1) The internet is considered a prominent part of credit card fraud. This is mostly because once card details have been stolen and/or skimmed they can be used on a wealth of online sites with little or no validation.
2) Stopping people using their cards is just dumb, it's inconvinence to the consumer and not to the fraudster. They win.
3) Everyone who uses online shopping, has an email address.
4) Banks, Vendors and Credit Agencys want to stop fraud. It's not productive or commercially positive for any of them.

Solution

The system would require some updates to online credit/debit card validation for online sites. Here's the use case:

1) The consumer signs up with the bank for a credit/debit card. As part of this they can choose to provide an idenitifed email address that can only be changed via the bank.
2) When an online card transaction is being validated via the bank the vendor's system is required to send a confirmation email to the address registered with the central bank system.
2a) Ideally the system allows the vendor to send the bank a confirmation URL and the bank forwards on the email to the registered address.
3) The consumer is displayed a message saying the transaction is pending until confirmation.
4) The consumer checks they're mail, clicks the confirmation URL and the transaction is completed as before.

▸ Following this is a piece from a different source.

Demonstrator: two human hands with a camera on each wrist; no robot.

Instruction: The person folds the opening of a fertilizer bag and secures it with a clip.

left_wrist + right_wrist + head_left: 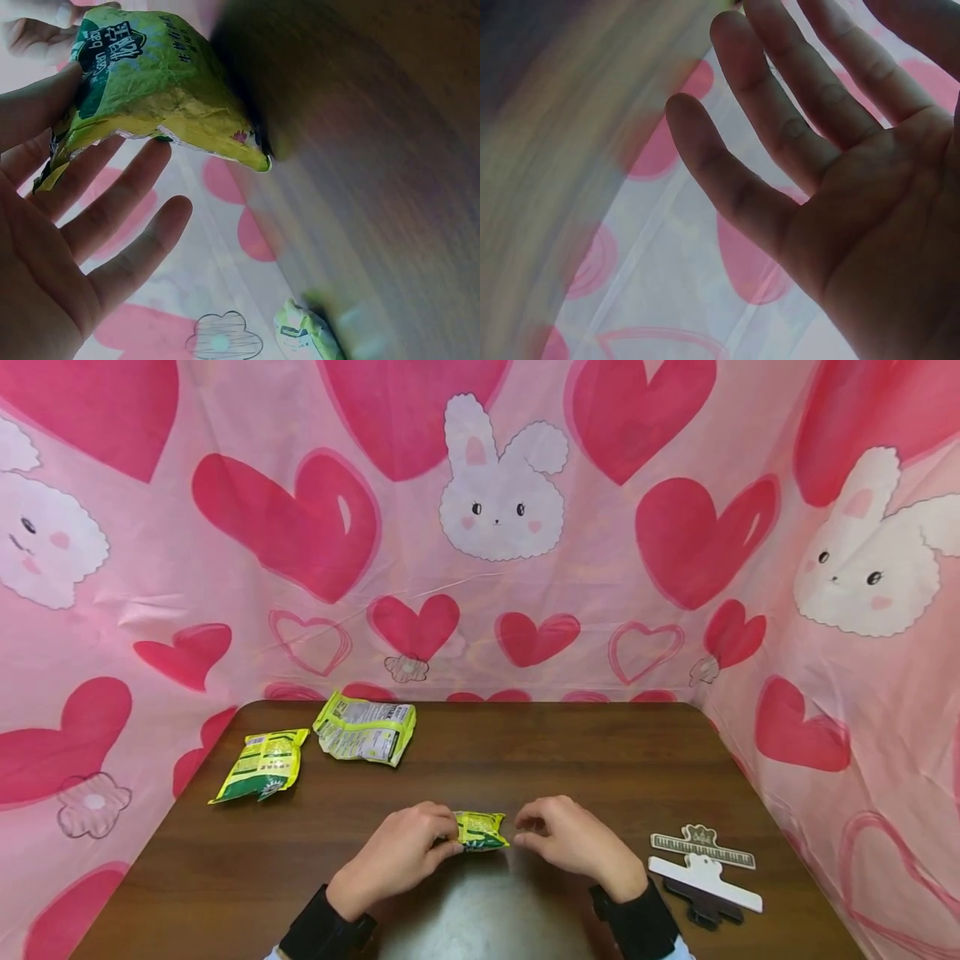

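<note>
Head view: between our two hands, midway between the left and right edges of a brown, wood-grained table (562, 752), is a small yellow-green packet (482, 830). Our left hand (401, 847) pinches its left end, thumb on the printed face. Our right hand (573, 839) holds nothing, fingers spread just off the other end.

We judge the packet light, soft and a little slippery, best taken by its flat ends rather than squeezed at the plump middle. Its film looks glossy and crinkled.

Toward the far left corner lie two larger creased bags (270, 758); by the right edge, flat bar-shaped clips (705, 883). Pink heart-printed cloth (157, 577) hangs around.
</note>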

I call it OPT - Online Payment Tracking. I'll even give you a slogan "OPT in, to prevent online fraud". The idea is free, no consultancy charge, just do it!

Why this is good!

1) This doesn't appear like it'd take much organisation or change given the online checks already have to contact banks to confirm credit status.
2) The email address is centralised, no more relying on the address that was registered for the [insert vendor name here] account.
3) The consumer gets record sent to them electronically of every transaction. It's just like the credit card reciept you get on top of the shop's reciept physically.
4) It prevents online fraud. The fraudster would have to get your email account details. They'd have to know where the email address was hosted to even start this process which has no visibility to the external user.
5) This doesn't reduce security. It's extra and optional. If the consumer doesn't care enough or is scared of technology, thats fine, don't use it.

So, please please please implement it.

EDIT: This could be made one step easier for the banks actually. Just send me an email with each online transaction on my card. Let me click a link to mark is as fraud. Vendors don't even need to care then.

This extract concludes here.